Described as “exquisite” (Gramophone), “riveting” (The New York Times), “arresting” (The Boston Globe), “full, extravagant and wild” (Sydney Morning Herald), and “edgy, bright and entertaining as hell” (NewMusicBox), Australian composer Nicholas Vines is a force to be reckoned with in the contemporary music scene. As well as being commissioned by ensembles worldwide and receiving global recognition for his compositions, Nick received his PhD from Harvard University and taught music theory and composition both there and at Wellesley College, before taking a position at Sydney Grammar School.
Today, Nick is our featured artist in “The Inside Story,” a blog series exploring the inner workings and personalities of our artists. Read on to discover what Nick would take with him in the event of an actual hipster zombie apocalypse…
When did you realize you wanted to be a composer?
Not quite sure, but I must have been pretty young. An old choir director claims I told her I wanted to be one at age 10, and I remember performing sketches of a comic opera (!?) for the headmaster of my school when I was 11 (he was appropriately complimentary). So yes, sometime in my early tweens!
What is your guilty pleasure?
Don’t know if this is because I’m a high school teacher or preternaturally immature, but I really enjoy a lot of TV aimed at teenagers, and watch far too much of it. My favorite shows tend to be remakes or re-imaginings of older animation – Teenage Mutant Ninja Turtles, the Legends of Korra – or compellingly awful soaps set in dance schools. Maybe some of the color and energy from these comes through in HIPSTER ZOMBIES FROM MARS, I don’t know… Either way, I’m going to claim it’s all ongoing ‘research’ for Indie Ditties, Book Two!

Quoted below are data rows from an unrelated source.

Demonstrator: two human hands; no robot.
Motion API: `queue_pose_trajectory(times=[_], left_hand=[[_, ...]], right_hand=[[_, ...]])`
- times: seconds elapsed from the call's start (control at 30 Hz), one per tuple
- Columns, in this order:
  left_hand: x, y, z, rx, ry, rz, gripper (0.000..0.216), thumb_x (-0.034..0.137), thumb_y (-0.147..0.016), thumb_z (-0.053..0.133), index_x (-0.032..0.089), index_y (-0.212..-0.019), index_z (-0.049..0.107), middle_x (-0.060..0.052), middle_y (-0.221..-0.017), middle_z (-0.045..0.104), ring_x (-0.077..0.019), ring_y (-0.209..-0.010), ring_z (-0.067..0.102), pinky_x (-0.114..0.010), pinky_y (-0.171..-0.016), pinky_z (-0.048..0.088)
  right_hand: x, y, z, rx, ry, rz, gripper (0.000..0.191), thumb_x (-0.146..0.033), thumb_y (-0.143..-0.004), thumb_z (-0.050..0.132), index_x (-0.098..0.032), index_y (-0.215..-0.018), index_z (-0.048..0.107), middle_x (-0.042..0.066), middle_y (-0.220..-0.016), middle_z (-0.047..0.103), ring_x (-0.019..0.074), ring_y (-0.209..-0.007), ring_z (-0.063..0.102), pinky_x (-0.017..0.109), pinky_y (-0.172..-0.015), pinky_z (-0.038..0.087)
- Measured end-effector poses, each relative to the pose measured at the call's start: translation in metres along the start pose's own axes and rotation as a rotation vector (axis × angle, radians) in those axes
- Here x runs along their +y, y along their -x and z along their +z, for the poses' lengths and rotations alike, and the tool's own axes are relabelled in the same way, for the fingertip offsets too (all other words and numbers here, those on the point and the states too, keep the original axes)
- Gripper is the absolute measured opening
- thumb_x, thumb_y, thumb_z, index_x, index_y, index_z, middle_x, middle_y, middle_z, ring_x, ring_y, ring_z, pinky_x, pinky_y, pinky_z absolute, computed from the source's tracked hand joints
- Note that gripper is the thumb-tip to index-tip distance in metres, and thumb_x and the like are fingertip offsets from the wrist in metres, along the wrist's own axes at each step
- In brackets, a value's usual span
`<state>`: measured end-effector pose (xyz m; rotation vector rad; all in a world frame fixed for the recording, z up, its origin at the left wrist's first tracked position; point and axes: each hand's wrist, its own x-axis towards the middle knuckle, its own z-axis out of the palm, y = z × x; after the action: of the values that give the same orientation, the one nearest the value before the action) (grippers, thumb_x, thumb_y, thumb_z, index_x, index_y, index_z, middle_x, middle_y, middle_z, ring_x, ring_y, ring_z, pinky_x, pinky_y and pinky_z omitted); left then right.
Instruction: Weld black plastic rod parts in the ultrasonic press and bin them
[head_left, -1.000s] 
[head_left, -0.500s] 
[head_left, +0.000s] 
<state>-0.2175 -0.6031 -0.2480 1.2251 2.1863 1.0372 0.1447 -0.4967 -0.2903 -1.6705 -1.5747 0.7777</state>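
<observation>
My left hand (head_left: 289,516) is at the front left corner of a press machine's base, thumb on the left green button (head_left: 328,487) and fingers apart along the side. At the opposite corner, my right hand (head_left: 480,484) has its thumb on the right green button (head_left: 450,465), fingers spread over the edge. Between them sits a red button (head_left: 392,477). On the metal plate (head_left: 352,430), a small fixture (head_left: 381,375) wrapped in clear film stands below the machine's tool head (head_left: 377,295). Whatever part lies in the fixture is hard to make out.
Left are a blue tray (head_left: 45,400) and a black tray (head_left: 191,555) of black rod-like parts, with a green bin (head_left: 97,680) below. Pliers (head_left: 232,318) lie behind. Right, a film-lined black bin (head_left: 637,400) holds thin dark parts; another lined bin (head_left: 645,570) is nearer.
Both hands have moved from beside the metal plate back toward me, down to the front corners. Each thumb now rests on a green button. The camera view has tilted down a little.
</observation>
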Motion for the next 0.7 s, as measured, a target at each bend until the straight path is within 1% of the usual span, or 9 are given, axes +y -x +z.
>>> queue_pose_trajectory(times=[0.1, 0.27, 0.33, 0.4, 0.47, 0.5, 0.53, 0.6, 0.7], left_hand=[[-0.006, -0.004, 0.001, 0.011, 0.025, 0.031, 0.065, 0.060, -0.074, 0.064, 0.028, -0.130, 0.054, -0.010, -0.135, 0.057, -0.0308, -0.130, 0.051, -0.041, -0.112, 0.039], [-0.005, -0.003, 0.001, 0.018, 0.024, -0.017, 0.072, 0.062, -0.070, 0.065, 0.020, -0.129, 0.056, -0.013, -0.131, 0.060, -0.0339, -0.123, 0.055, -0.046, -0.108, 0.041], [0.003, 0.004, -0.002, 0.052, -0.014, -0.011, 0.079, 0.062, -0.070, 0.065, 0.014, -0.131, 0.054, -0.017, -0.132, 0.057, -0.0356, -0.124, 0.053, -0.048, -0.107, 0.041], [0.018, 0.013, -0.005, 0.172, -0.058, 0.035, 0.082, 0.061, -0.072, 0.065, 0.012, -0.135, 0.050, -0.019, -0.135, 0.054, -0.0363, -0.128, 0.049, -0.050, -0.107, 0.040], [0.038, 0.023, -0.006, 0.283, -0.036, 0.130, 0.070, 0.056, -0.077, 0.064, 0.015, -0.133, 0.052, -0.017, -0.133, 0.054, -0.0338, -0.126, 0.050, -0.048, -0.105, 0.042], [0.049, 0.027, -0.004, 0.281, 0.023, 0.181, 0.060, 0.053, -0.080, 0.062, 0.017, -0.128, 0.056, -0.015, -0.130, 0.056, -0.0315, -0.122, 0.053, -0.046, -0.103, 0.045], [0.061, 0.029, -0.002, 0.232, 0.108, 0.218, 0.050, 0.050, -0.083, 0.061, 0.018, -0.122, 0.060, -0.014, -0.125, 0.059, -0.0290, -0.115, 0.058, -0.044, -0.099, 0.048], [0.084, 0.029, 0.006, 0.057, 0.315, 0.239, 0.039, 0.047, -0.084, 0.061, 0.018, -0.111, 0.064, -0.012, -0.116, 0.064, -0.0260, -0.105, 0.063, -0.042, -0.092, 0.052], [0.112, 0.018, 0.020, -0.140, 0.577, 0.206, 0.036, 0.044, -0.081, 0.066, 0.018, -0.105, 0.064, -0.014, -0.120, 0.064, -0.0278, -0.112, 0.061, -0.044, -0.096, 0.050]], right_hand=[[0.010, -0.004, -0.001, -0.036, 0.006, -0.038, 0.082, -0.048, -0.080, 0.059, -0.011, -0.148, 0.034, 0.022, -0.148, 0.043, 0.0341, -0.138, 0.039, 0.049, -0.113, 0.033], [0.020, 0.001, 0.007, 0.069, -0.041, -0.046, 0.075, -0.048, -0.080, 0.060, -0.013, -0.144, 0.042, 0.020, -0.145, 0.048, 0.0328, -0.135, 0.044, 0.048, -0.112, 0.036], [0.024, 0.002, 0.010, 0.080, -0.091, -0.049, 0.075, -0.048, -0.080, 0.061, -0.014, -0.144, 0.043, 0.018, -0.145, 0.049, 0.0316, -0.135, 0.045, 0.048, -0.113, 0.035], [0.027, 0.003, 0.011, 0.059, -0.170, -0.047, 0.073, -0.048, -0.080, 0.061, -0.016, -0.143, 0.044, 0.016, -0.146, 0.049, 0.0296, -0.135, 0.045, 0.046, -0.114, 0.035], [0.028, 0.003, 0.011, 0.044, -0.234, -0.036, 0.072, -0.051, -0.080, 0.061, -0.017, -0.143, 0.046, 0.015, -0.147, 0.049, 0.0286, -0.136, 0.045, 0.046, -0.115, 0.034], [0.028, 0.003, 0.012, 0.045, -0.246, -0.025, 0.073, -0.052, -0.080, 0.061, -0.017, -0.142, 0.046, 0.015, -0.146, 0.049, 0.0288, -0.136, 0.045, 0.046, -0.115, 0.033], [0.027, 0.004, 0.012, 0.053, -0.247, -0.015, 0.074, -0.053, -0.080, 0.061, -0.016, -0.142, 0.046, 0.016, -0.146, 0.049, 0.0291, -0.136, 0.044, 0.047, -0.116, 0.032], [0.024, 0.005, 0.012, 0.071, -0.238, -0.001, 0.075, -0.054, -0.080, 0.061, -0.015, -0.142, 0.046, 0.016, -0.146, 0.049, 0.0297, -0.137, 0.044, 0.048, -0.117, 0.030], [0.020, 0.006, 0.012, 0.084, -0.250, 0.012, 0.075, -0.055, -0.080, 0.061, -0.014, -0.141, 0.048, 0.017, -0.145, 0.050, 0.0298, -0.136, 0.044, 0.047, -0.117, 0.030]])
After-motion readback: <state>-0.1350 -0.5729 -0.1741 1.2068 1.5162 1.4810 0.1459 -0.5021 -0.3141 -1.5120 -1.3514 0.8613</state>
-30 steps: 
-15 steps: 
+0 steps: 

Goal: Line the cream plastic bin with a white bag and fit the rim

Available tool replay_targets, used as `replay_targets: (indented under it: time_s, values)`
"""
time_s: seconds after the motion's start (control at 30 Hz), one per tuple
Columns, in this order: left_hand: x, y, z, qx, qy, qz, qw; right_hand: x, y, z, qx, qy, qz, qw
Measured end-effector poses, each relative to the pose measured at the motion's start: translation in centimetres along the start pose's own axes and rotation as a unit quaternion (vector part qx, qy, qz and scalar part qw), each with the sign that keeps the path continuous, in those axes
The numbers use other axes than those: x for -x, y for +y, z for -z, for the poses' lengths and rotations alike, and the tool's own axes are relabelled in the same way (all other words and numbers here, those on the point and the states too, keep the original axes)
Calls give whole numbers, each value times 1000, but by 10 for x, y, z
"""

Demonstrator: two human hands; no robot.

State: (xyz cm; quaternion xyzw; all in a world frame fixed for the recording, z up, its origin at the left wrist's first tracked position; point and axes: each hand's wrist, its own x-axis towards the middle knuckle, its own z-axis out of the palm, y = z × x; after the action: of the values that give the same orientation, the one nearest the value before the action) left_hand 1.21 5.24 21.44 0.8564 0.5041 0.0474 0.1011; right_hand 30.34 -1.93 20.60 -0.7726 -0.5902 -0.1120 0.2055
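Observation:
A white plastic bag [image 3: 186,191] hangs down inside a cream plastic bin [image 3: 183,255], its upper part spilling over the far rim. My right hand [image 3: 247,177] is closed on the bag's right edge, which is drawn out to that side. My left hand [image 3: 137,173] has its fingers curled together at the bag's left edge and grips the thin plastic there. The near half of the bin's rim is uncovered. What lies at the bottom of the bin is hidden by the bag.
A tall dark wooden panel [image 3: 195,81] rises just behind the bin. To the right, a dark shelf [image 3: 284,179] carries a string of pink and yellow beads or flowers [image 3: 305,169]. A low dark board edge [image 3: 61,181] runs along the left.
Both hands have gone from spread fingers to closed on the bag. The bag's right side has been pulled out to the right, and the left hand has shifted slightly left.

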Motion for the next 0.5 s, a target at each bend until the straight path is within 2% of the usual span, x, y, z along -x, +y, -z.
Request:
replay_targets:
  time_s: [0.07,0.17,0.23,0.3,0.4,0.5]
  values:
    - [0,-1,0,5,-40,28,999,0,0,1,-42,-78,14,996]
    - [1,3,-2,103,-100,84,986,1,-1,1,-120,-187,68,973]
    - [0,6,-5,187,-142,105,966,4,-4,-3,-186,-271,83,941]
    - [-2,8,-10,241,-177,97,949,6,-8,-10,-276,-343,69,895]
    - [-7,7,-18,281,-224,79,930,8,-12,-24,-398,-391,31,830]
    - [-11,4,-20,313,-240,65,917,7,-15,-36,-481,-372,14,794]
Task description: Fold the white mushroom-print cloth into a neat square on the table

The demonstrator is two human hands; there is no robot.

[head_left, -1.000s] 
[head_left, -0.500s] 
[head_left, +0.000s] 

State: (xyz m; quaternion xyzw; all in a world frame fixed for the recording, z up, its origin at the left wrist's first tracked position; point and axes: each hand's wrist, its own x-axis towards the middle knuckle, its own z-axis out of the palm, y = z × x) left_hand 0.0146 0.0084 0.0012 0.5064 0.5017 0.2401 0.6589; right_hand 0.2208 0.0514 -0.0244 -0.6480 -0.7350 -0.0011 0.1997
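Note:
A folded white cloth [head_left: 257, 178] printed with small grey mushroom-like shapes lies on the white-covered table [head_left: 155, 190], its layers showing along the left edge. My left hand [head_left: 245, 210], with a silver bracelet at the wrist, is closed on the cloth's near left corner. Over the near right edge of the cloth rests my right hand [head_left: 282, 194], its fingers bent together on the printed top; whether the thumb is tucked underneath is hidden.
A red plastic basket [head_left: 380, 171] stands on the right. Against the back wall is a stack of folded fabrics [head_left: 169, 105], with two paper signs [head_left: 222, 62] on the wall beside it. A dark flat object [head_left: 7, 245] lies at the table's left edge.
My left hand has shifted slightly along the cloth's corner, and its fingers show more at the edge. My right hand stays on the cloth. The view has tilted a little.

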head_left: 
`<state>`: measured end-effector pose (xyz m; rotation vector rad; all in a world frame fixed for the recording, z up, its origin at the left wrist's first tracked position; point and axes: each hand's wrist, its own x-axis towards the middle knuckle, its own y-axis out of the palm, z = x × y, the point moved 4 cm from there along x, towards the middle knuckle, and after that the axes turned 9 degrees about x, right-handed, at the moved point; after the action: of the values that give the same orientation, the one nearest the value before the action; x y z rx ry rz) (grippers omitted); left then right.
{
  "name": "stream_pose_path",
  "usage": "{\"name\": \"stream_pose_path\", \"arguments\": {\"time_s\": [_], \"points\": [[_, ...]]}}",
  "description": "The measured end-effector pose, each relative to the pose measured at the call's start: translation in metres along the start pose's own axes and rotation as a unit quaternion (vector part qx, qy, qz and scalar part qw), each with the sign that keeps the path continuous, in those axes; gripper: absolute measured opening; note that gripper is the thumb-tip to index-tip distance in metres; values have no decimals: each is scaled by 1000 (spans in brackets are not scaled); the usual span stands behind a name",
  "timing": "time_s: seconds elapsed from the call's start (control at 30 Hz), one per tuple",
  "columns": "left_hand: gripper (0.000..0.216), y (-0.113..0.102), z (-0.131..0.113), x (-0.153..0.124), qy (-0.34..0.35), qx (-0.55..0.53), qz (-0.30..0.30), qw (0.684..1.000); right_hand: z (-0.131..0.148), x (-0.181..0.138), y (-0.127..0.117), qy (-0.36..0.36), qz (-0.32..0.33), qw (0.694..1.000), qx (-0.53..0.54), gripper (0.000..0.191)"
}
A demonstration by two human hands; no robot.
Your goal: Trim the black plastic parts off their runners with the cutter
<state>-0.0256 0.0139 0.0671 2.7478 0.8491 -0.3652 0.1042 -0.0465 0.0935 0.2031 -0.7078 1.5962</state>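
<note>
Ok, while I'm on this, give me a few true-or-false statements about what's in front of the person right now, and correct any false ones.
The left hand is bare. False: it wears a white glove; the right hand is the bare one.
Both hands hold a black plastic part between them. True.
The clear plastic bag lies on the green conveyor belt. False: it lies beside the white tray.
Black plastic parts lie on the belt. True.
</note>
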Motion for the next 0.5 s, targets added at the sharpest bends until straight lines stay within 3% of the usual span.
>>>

In the event of a hipster zombie apocalypse, what are the three things you absolutely couldn’t live without?
I’d like to say something hardcore like “sex, drugs and rock ‘n’ roll,” but the reality is more like deep-&-meaningfuls, chocolate, and some kind of keyboard instrument.
If you were speaking to an artist performing your work, what would you tell them about your work that nobody else knows?
A lot of my music is based on little stories, which I keep secret due to their dodgy and/or real-life content. When it comes to realizing a work though, I’m quite happy to share its subtext with performer(s). That’s because insight into the ‘spirit’ of a piece – on top of how it actually sounds – is central to interpretation, especially when it’s never been heard before. I guess that makes HIPSTER ZOMBIES FROM MARS a bit of an exception then, as the extended notes provide special insights for listeners as well.
Was there a piece on your album that you found more difficult to compose than the others?
That’s a hard one, because they were all difficult in their own way. The biggest hurdle with Indie Ditties was coming up with relevant and workable extramusical scenarios while maintaining compositional momentum over several years. Sure, the music itself took some grunt work, but things flowed pretty intuitively from there. On the other hand, I settled on the framework for both Terraformation and Uncanny Valley fairly quickly; it was working through the intricacies of musical form and detail which was the real challenge. If I had to make a call on this one, it would be Terraformation. I wrote it nineteen years ago (!?) fresh out of my undergraduate degree, and so did not have the advantage of accumulated wisdom or experience. In fact – and both this kind of memory and action are rare for me – I remember having to revise the last movement a number of times because it felt too long… The vagaries of youth!!
What does this album mean to you personally?
First off, this project was a fantastic excuse to work closely with Ryan McCullough and monopolize his brilliance for an unfairly long time. It’s been a rare privilege and I thank him profoundly for that. What’s more, while my other releases focus on one work or a handful written around the same time, HIPSTER ZOMBIES FROM MARS is the summation of 18 years of creative output. At one end is Terraformation, written just before my American stint; in the middle is Uncanny Valley, written just after; and to finish off, there is Indie Ditties, a response to both my old and new lives. It’s particularly meaningful for me to have these three “selves,” which in turn are made up of a multitude of perspectives, alongside each other in one musical experience. I hope the listener gets something out of this personal journey.